[Taxacom] saturday morning fun

Sun Nov 28 11:28:43 CST 2010

I said in the previous email I would attempt to explain a bit about  
the roots of the problems inherent to the taxonomic index within the  
data accessed through the GBIF data portal.    While Stephen laments "  
'official' databases like GBIF ... feeding us sh!t" we should  
collectively recall the old saw that when you point a finger at  
someone remember there are three pointing back at you.    We (not sure  
who you think 'we' are) may indeed be responsible for all of messes  
and problems you see in the data accessible via the portal but I  
believe the causes can be distributed a bit more widely than a few  
well-intentioned, but perhaps taxonomically under-informed,   
programmers in Copenhagen.

Trying to organise 264 million-plus records from over 8000 different  
databases is more complicated than you probably understand.  I'd try  
to explain but even a brief explanation isn't as short as Id like.

1.  There is no "GBIF" data and GBIF is not a database.   GBIF is an  
agreement among participating countries and networks to publish and  
share data.
There are datasets that originate in a growing number (~8000) of  
datasets derived from natural history collections and observational  
data.  The list is here.  http://data.gbif.org/datasets/    or here http://gbrds.gbif.org/browse/agents?agentType=RESOURCE

2.  GBIF provides a mechanism to share these data and enable them to  
be discovered in a single place instead of going to 8000 different  
URLs and asking yourself.   This is done by  A) registering that  
datasets exist and B) by providing a URL that links to some sort of  
access mechanism whereupon GBIF (or anyone else) can access the source  
data.   We access these data and store a cache of it in our data portal.

3.  Every month,  we rebuild the index of data by starting at the top  
of the list of registered datasets, contacting each database, and re- 
acquiring a new set of data in case there are updates or additions.    
This super-index is then available through our portal.   It provides  
links back to individual data records where the real details lay.    
Your problem is that we have yet to overcome problems inherent in the  
data to properly organise it into neat taxonomic bundles for more  
precise access.   Here is why:

4.   After visiting all 8000 datasets and pulling and processing the  
XML data we receive every month, what we obtain, and cache,  from each  
database looks like a single table,  such as you can put in a  
spreadsheet.   This months table is 269 million rows deep.   Among the  
columns it contains are Kingdom, Phylum, Class, Order, Family, Genus  
and species.   These will be the columns for which you here have the  
most complaints.

5. While you may think that the worlds collections data are sorted and  
in good order,  even in simple Linnaean ranks you would probably be  
surprised at what shows up in the collective data.  Last week we did  
some basic analysis of this part of the index.   Some basic numbers  
can be found here:

http://code.google.com/p/gbif-occurrencestore/wiki/TaxonomicIntegration#Statistics

Row 2 of the Basic Figures tells me that the 269 million records are  
represented by 5.5M distinct combinations of  Kingdom, Phylum, Class,  
Order, Family, Genus, Species.   It tells me that even Lynn Margulis  
would be surprised at over 9000 distinct Kingdom values for these  
data, surpassing the 5000+ Order values listed in the same file.
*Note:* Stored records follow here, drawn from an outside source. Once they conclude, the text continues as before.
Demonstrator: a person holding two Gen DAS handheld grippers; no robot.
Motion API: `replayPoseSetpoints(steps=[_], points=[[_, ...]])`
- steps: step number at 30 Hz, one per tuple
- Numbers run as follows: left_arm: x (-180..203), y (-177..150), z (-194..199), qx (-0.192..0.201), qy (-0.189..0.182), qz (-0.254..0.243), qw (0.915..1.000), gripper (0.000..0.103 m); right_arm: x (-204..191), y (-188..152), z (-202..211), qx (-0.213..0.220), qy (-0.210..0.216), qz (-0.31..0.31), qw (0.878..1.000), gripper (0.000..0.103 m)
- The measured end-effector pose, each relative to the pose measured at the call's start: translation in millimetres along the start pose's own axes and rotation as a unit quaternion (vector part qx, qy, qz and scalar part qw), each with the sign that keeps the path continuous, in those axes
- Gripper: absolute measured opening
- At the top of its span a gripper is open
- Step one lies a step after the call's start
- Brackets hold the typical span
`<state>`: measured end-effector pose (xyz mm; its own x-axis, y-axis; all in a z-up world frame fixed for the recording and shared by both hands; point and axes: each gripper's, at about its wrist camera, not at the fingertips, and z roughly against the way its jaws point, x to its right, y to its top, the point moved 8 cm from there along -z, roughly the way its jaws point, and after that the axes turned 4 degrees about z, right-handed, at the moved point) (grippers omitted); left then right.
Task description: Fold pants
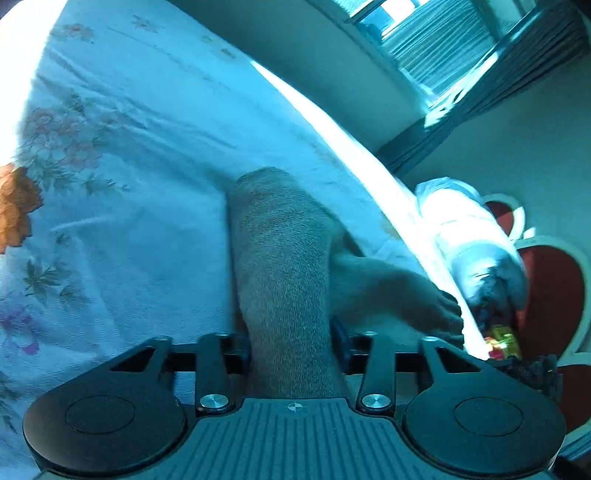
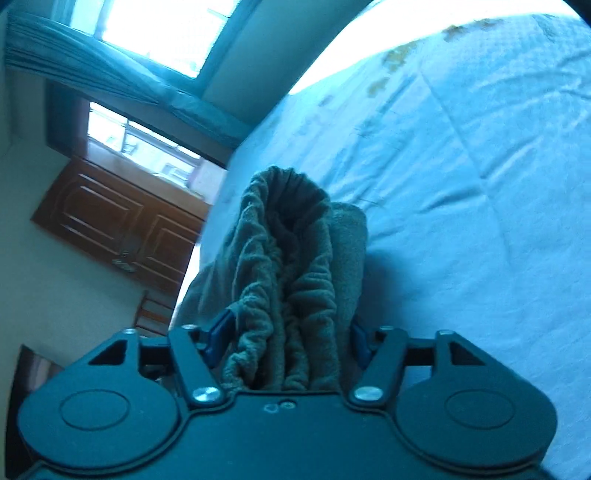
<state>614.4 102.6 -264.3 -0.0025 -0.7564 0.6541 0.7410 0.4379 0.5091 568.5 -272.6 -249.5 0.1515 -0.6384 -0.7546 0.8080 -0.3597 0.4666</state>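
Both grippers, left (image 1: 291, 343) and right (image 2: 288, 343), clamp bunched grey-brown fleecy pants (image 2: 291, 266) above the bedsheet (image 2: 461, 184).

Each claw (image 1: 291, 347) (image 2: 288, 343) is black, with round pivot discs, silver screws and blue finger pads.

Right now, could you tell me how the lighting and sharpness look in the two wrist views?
Left wrist view: blue cast, bedspread blown white at its edge, pants slightly soft. Right wrist view: same cast, glaring windows, fisheye-curved edges, bunched pants fairly sharp.
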Motion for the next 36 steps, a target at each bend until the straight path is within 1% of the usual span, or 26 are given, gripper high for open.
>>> replayPoseSetpoints(steps=[1, 2, 3, 4, 5, 6, 7, 8, 9, 11, 13, 15, 16, 17, 18, 19, 20, 21, 23, 24, 26, 28, 30, 32, 34, 36], points=[[-4, -5, -1, 0.011, -0.019, -0.01, 0.9997, 0.06, 1, -3, 3, 0.008, 0.012, 0.007, 1.0, 0.064], [-4, -7, 1, 0.017, -0.021, -0.022, 0.9994, 0.06, 1, -5, 6, 0.011, 0.012, 0.009, 1.0, 0.063], [-2, -8, 4, 0.023, -0.012, -0.035, 0.9991, 0.062, 0, -9, 12, 0.015, 0.006, 0.019, 1.0, 0.065], [2, -9, 9, 0.026, 0.001, -0.049, 0.9985, 0.065, -4, -10, 17, 0.017, -0.005, 0.033, 0.999, 0.066], [6, -10, 14, 0.029, 0.02, -0.068, 0.9971, 0.074, -7, -11, 23, 0.02, -0.019, 0.044, 0.999, 0.068], [12, -10, 22, 0.04, 0.054, -0.093, 0.9934, 0.084, -13, -12, 33, 0.028, -0.033, 0.059, 0.997, 0.071], [17, -10, 33, 0.055, 0.085, -0.116, 0.988, 0.09, -22, -9, 42, 0.043, -0.035, 0.067, 0.996, 0.071], [23, -10, 44, 0.076, 0.105, -0.135, 0.9823, 0.097, -27, -9, 52, 0.058, -0.036, 0.07, 0.995, 0.071], [30, -11, 55, 0.093, 0.114, -0.152, 0.9774, 0.101, -36, -9, 65, 0.078, -0.033, 0.076, 0.993, 0.071], [39, -12, 68, 0.114, 0.137, -0.17, 0.9693, 0.103, -51, -9, 76, 0.098, -0.044, 0.104, 0.989, 0.074], [46, -17, 68, 0.112, 0.165, -0.195, 0.9602, 0.103, -63, -15, 74, 0.097, -0.078, 0.143, 0.982, 0.075], [47, -21, 64, 0.106, 0.189, -0.204, 0.9547, 0.103, -70, -26, 59, 0.078, -0.123, 0.189, 0.971, 0.08], [48, -27, 57, 0.095, 0.192, -0.208, 0.9543, 0.103, -71, -31, 49, 0.063, -0.153, 0.214, 0.963, 0.081], [45, -32, 49, 0.079, 0.201, -0.214, 0.9525, 0.103, -65, -38, 41, 0.053, -0.198, 0.237, 0.95, 0.087], [39, -41, 38, 0.064, 0.216, -0.222, 0.9487, 0.103, -60, -39, 36, 0.055, -0.228, 0.245, 0.941, 0.095], [34, -47, 35, 0.068, 0.207, -0.211, 0.953, 0.103, -55, -38, 33, 0.059, -0.233, 0.231, 0.943, 0.095], [31, -48, 35, 0.068, 0.201, -0.193, 0.9581, 0.103, -50, -37, 33, 0.057, -0.229, 0.211, 0.949, 0.097], [30, -49, 35, 0.067, 0.198, -0.186, 0.9599, 0.103, -43, -37, 35, 0.052, -0.219, 0.178, 0.958, 0.097], [31, -48, 38, 0.064, 0.202, -0.182, 0.96, 0.103, -42, -37, 39, 0.05, -0.204, 0.149, 0.966, 0.097], [33, -48, 41, 0.062, 0.205, -0.181, 0.9598, 0.103, -46, -36, 43, 0.055, -0.197, 0.146, 0.968, 0.097], [37, -48, 51, 0.064, 0.213, -0.183, 0.9577, 0.103, -60, -39, 59, 0.07, -0.193, 0.164, 0.965, 0.097], [48, -52, 63, 0.064, 0.213, -0.21, 0.9519, 0.103, -74, -46, 76, 0.076, -0.195, 0.182, 0.961, 0.097], [59, -59, 81, 0.071, 0.22, -0.225, 0.9464, 0.103, -91, -54, 99, 0.084, -0.206, 0.209, 0.952, 0.097], [76, -72, 107, 0.078, 0.206, -0.235, 0.9468, 0.103, -111, -64, 121, 0.094, -0.216, 0.233, 0.943, 0.097], [91, -88, 140, 0.102, 0.195, -0.23, 0.948, 0.103, -135, -82, 147, 0.099, -0.203, 0.252, 0.941, 0.097], [104, -112, 175, 0.109, 0.19, -0.232, 0.9477, 0.103, -160, -110, 179, 0.109, -0.197, 0.266, 0.937, 0.097]])
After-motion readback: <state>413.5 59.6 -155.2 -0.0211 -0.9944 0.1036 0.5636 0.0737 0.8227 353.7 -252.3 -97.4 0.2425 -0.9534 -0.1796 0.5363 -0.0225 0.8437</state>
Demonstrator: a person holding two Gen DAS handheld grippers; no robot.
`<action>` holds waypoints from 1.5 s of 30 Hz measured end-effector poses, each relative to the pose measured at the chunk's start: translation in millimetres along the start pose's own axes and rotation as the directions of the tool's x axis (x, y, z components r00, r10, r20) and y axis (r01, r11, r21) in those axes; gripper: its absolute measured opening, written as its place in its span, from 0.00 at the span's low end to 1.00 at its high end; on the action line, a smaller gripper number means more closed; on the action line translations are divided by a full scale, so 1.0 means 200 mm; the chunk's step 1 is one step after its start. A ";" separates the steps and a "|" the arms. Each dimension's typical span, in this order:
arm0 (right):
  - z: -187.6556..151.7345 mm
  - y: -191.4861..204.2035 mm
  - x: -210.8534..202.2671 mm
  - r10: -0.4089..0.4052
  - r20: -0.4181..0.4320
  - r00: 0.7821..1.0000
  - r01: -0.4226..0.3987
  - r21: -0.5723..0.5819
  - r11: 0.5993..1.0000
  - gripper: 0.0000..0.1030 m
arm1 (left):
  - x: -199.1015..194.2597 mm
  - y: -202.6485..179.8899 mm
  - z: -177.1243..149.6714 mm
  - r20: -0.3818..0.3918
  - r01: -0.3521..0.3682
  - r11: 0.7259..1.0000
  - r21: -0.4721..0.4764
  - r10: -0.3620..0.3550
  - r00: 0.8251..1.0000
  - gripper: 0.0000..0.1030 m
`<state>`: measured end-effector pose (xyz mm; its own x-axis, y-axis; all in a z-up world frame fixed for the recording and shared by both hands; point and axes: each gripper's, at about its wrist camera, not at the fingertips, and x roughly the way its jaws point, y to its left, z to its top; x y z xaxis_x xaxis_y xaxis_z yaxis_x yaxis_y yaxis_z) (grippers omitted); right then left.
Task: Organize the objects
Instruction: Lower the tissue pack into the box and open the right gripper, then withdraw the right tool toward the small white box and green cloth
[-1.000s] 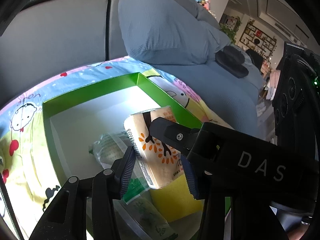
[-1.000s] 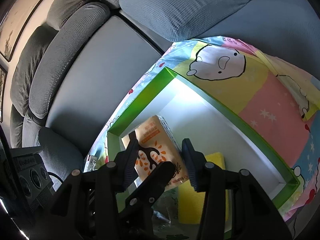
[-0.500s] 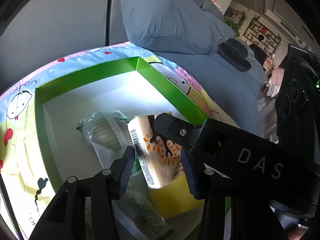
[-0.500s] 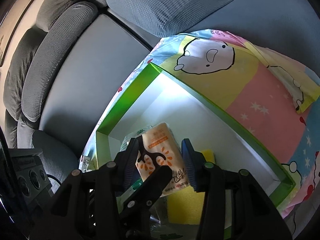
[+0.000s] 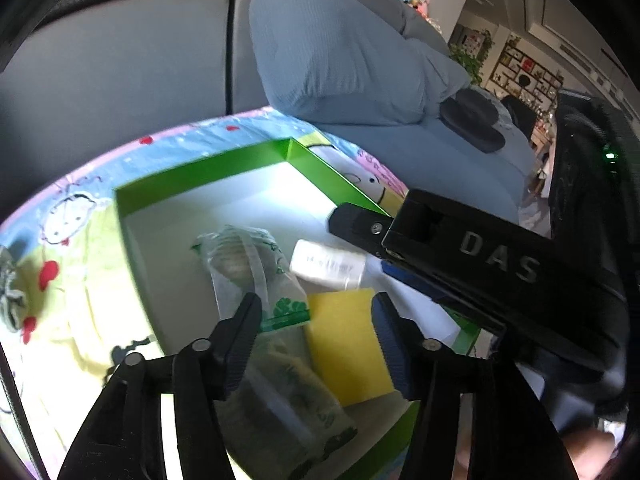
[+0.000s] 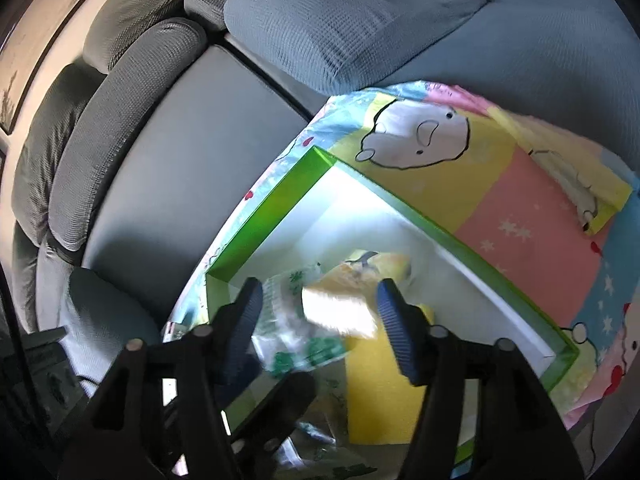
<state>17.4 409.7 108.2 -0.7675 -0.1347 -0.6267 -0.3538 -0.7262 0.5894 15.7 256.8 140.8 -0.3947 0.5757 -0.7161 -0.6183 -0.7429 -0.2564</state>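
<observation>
Both grippers, left gripper and right gripper, are opening empty; the tissue pack should be left lying flat inside the green box.

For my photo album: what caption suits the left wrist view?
Left gripper opening above a green box holding a yellow sponge and plastic-wrapped packets.

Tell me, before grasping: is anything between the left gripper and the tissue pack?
Only the flat yellow sponge lies between the opening left gripper and the tissue pack; the right gripper, also opening, hangs over it.
</observation>
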 end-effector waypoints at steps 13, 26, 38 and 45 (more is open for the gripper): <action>-0.02 0.07 -0.06 -0.018 0.041 0.999 0.021 -0.050 0.999 0.67 | -0.39 0.24 -0.04 0.161 -0.066 0.993 -0.095 0.081 0.984 0.77; -0.16 0.42 -0.09 0.126 0.011 0.992 -0.120 -0.240 0.963 0.81 | -0.72 0.70 -0.29 0.169 -0.285 0.908 -0.307 0.347 0.923 0.86; -0.42 0.83 0.01 0.225 -0.117 0.967 -0.254 -0.441 0.861 0.88 | -0.81 1.15 -0.57 0.042 -0.420 0.749 -0.513 0.510 0.859 0.92; -0.61 1.01 0.23 0.214 -0.268 0.939 -0.321 -0.464 0.826 0.88 | -0.80 1.32 -0.67 -0.078 -0.503 0.645 -0.575 0.569 0.819 0.92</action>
<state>-23.3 175.3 136.5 -0.6539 -0.4626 -0.5987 0.2016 -0.8692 0.4514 6.5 -77.2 99.9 -0.6221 0.0221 -0.7827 0.1906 -0.9652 -0.1788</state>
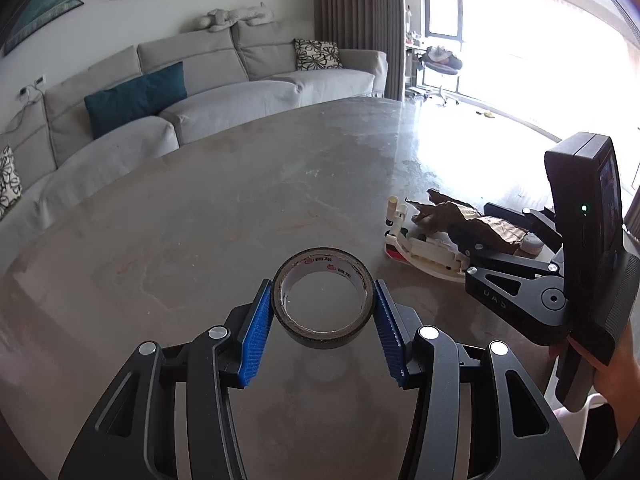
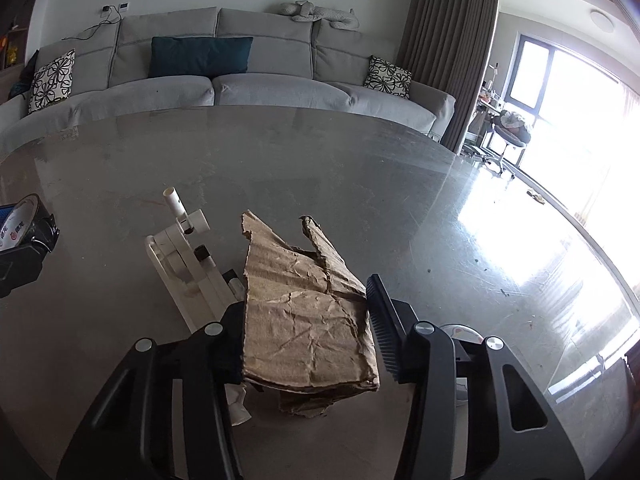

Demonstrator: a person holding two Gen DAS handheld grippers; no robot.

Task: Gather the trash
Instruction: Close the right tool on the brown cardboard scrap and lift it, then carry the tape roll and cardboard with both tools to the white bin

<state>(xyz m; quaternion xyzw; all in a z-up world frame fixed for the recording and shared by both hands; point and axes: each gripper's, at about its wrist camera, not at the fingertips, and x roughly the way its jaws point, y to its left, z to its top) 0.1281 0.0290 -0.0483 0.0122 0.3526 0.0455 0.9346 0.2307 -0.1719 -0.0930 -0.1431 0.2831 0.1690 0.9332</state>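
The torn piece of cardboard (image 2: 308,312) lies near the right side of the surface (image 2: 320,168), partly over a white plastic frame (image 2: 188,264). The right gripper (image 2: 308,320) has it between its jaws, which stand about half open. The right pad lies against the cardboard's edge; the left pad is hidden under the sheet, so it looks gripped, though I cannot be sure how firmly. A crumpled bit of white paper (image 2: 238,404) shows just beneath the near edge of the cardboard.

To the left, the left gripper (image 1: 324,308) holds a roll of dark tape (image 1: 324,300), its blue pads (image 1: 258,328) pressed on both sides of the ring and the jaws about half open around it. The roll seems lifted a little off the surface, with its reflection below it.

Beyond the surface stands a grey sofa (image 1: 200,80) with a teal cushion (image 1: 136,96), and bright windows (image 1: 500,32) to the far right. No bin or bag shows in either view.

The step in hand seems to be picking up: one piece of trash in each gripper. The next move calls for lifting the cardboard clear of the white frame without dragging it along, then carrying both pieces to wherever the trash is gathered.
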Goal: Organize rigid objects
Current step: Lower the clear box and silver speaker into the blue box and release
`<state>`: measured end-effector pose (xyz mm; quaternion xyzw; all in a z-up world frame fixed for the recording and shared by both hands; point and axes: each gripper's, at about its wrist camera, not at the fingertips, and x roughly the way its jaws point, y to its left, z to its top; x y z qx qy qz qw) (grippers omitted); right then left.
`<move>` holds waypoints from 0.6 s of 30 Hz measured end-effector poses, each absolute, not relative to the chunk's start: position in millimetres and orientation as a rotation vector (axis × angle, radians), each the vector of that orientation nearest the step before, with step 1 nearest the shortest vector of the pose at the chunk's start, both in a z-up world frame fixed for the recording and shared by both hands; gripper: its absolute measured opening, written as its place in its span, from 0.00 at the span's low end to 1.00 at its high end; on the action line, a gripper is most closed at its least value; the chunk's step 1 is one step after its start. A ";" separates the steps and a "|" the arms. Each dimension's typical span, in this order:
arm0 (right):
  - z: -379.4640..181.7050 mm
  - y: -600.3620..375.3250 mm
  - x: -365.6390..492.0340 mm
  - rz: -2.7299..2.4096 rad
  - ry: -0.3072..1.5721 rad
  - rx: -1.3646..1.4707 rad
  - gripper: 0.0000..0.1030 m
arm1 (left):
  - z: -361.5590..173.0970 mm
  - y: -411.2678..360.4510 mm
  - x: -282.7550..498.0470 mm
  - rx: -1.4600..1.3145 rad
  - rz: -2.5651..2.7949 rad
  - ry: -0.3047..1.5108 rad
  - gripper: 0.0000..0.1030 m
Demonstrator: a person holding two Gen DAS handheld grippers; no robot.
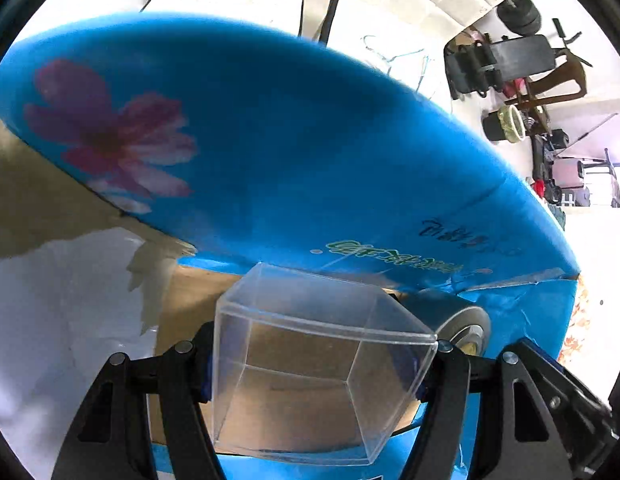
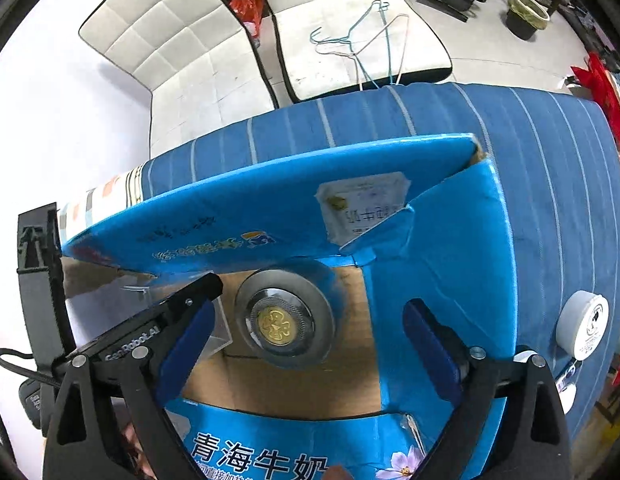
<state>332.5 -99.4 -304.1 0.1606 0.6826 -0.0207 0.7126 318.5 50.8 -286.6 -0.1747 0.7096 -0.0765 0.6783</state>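
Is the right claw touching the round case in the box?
Apart. The right wrist view shows the right claw open, with gaps beside the round case.

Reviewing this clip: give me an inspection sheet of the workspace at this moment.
Surface: blue striped cloth.
Job's things: open blue carton; round metal case with gold emblem lying on its floor; clear plastic box.
Clutter: white tape roll on the cloth.
Grippers: left gripper shut on the clear plastic box; right gripper open above the case.
Cables: black cable at left edge.
Surroundings: white cushions, wire hangers, bin.
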 end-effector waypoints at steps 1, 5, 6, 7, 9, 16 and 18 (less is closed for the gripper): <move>-303.9 -97.8 329.7 -0.048 1.514 0.354 0.94 | -287.6 50.4 317.5 -0.391 -0.178 1.592 0.64; -304.2 -98.4 332.2 -0.073 1.513 0.330 0.94 | -293.0 49.1 312.6 -0.363 -0.192 1.602 0.67; -303.4 -98.9 331.5 -0.070 1.511 0.328 0.94 | -292.5 47.0 314.4 -0.363 -0.194 1.600 0.69; -302.3 -100.7 331.2 -0.068 1.511 0.330 0.94 | -291.9 47.1 313.9 -0.365 -0.195 1.602 0.69; -301.7 -103.2 328.6 -0.064 1.516 0.337 0.94 | -290.5 49.2 311.6 -0.366 -0.203 1.608 0.70; -286.1 -108.7 314.0 -0.038 1.469 0.325 1.00 | -277.9 58.2 302.8 -0.336 -0.201 1.610 0.90; -276.4 -108.0 306.4 -0.042 1.449 0.279 1.00 | -270.8 64.5 297.2 -0.317 -0.191 1.600 0.99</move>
6.  Here is a sample entry for a single species (Mytilus edulis, the  
common blue mussel):
       http://code.google.com/p/gbif-ecat/wiki/Nom5ExampleMytilusedulis

This ignores misspellings for the species name itself - which add to  
the list but it illustrates a lot of variation both in the orthography  
and correctness of the authorship as well as in the higher taxonomy.   
Some is completely incorrect,  some out of date,  some missing, some  
transposed and some is, well, it's right.

Of course we could easily weed out all of the incorrect stuff,  
right?    Sure,  if A) we had basic lists of the correct information  
and B) these authoritative sources came anywhere near being  
comprehensive enough to answer basic questions like:  How many Mytilus  
edulis are there really?     We don't have either.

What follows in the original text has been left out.